Work instruction
Please return the lines of the data that contain "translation".
*** Recorded information ***
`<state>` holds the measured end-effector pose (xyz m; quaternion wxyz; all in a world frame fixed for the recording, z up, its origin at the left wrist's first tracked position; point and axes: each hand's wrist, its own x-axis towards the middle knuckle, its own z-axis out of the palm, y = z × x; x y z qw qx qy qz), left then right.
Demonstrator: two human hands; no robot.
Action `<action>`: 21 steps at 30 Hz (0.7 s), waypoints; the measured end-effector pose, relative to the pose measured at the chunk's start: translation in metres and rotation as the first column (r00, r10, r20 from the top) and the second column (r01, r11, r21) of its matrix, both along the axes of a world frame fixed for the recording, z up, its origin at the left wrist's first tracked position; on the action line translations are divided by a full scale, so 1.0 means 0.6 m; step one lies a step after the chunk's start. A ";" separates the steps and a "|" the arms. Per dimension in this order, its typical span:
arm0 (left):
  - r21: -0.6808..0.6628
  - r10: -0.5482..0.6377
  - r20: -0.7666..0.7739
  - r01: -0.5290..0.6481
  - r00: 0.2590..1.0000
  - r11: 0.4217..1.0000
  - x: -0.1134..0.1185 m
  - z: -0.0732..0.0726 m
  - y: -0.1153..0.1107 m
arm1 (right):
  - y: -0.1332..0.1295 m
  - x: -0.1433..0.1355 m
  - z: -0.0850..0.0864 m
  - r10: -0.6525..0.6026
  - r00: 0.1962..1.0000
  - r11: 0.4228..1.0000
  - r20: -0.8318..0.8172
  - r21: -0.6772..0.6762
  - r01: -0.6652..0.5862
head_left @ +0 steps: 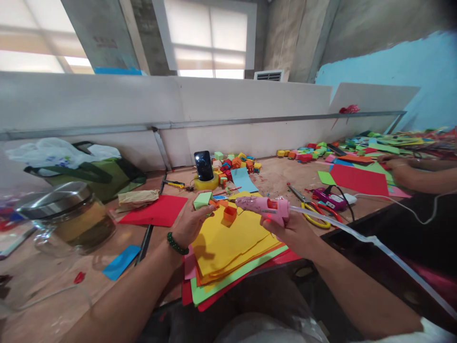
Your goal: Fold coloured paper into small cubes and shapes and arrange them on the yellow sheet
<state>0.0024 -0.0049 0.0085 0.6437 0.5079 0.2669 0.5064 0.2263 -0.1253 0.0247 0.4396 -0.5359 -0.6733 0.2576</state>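
Observation:
My left hand [193,220], with a green bead bracelet [177,243] at the wrist, is closed on a small light green paper box [203,200]. An orange paper piece [214,203] shows at its fingertips. My right hand [298,233] is wrapped round the handle of a pink hot glue gun [264,206], whose red light is lit. The gun's nozzle points left, close to the orange piece; whether they touch I cannot tell. Below the nozzle, an open orange paper box [229,216] rests on a stack of yellow paper sheets [228,243]. A long clear glue stick [332,221] trails from the gun's back.
Behind stand a phone [203,166] on a yellow tape roll [206,181] and a heap of small coloured boxes [235,163]. Scissors [303,197] lie right, near a purple device [330,197]. Left are a glass jug [71,219] and red paper [157,210]. Another person's arm [421,174] reaches in.

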 end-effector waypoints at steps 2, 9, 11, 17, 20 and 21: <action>0.028 -0.009 -0.014 0.009 1.000 1.000 0.000 0.000 -0.001 | 0.003 -0.003 -0.001 0.020 0.999 1.000 0.028 -0.010 -0.019; 0.044 -0.016 -0.033 0.017 0.999 0.999 -0.003 0.001 -0.002 | 0.011 -0.005 -0.006 0.059 0.997 0.998 0.046 0.015 -0.060; 0.038 -0.015 -0.023 0.016 1.000 0.999 -0.003 0.003 -0.004 | 0.010 -0.004 -0.008 0.059 0.997 0.998 0.041 0.021 -0.060; 0.035 -0.017 -0.004 0.018 1.000 0.999 0.000 0.006 -0.006 | 0.001 -0.010 -0.012 0.020 0.999 0.999 0.032 -0.037 -0.019; 0.015 -0.004 -0.009 0.004 1.000 1.000 -0.001 0.007 -0.007 | 0.004 -0.014 -0.013 0.003 1.000 1.000 0.020 -0.030 -0.003; 0.010 -0.001 -0.012 0.001 1.000 1.000 -0.001 0.007 -0.007 | 0.006 -0.015 -0.012 0.005 1.000 1.000 0.016 -0.024 -0.004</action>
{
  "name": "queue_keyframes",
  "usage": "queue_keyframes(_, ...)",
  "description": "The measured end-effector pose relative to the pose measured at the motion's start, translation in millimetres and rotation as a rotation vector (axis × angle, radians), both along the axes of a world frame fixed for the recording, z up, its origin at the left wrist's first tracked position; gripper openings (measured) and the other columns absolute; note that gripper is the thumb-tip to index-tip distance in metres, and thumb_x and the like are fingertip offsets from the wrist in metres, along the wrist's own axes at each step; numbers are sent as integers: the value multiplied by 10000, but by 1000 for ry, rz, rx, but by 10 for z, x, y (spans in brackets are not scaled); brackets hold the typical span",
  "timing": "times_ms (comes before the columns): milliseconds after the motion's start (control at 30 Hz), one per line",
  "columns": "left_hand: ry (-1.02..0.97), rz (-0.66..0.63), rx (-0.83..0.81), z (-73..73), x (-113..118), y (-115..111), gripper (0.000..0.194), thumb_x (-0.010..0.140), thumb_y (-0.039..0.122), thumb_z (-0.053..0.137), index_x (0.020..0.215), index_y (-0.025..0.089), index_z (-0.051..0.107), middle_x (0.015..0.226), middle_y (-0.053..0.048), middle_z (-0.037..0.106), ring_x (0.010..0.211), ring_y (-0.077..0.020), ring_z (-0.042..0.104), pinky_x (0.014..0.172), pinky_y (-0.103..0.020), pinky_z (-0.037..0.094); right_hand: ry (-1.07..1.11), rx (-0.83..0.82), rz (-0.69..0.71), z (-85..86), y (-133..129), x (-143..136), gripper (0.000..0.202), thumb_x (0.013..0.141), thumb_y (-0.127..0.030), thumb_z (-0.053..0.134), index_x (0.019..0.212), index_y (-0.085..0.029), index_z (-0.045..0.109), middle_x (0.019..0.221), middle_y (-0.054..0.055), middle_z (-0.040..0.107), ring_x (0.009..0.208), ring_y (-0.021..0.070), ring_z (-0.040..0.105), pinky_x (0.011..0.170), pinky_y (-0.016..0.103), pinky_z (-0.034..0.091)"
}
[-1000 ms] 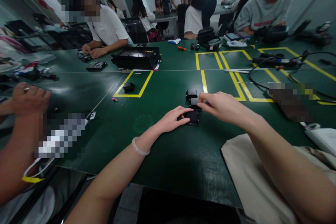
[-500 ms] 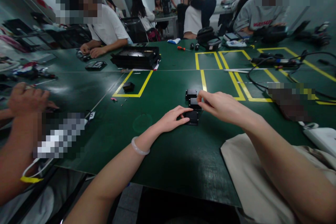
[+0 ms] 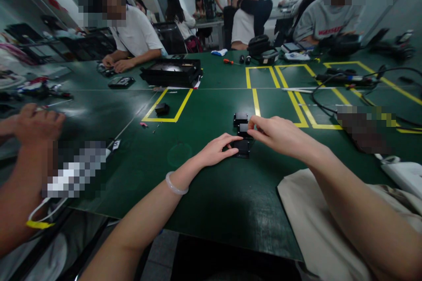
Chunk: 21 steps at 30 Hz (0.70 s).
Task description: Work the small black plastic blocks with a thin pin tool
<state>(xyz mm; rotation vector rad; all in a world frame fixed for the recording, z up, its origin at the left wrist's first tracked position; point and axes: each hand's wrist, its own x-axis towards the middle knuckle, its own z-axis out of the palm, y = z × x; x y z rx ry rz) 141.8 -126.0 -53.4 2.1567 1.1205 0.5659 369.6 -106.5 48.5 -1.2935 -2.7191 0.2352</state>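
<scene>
Three small black blocks stand in a column on the green table (image 3: 211, 193): a far one (image 3: 241, 118), a middle one (image 3: 243, 129) and a near one (image 3: 243, 147). My left hand (image 3: 218, 150), with a pale bracelet at the wrist, has its thumb and fingers against the left side of the near block. My right hand (image 3: 268, 131) is at the right end of the middle block, its thumb and index finger pinched together. Whatever sits between those fingertips is too small to make out.
A black tray (image 3: 171, 72) lies across the table. Another black block (image 3: 161, 109) sits inside yellow tape. Black cables (image 3: 313, 96) curl at the right, near a beige cloth (image 3: 296, 202). A person's arm (image 3: 29, 158) reaches in at the left.
</scene>
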Motion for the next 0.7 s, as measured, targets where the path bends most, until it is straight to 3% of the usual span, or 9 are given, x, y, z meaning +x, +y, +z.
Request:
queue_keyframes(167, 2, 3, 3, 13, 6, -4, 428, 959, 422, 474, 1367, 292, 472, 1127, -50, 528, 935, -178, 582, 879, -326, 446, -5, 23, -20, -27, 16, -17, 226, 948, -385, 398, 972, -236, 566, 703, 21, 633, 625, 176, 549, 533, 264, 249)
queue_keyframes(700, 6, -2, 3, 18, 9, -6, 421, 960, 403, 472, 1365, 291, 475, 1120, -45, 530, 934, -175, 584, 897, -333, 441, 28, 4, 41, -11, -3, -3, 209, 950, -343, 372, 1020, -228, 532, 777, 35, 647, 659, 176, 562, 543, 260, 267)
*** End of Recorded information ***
Worked solution
Action `<action>`: 21 steps at 30 Hz (0.7 s), waypoints; the measured end-effector pose, relative to the pose measured at the chunk's start: translation in metres and rotation as the first column (r00, r10, r20 from the top) and the second column (r01, r11, r21) of its matrix, both along the axes of a world frame fixed for the recording, z up, its origin at the left wrist's first tracked position; on the action line translations are divided by a full scale, so 1.0 means 0.6 m; step one lies a step after the chunk's start. A ";" separates the steps and a "|" the arms. Per dimension in this order, its typical span:
  "description": "The measured end-effector pose relative to the pose measured at the motion's start, translation in millimetres and rotation as a rotation vector (axis × angle, radians), both along the axes of a world frame fixed for the recording, z up, its origin at the left wrist's first tracked position; gripper openings (measured) and the other columns absolute; note that gripper is the thumb-tip to index-tip distance in metres, and thumb_x and the like are fingertip offsets from the wrist in metres, along the wrist's own axes at each step; numbers are sent as integers: the value multiplied by 10000, but by 1000 for ry, rz, rx, but by 10 for z, x, y (spans in brackets are not scaled); brackets hold the typical span",

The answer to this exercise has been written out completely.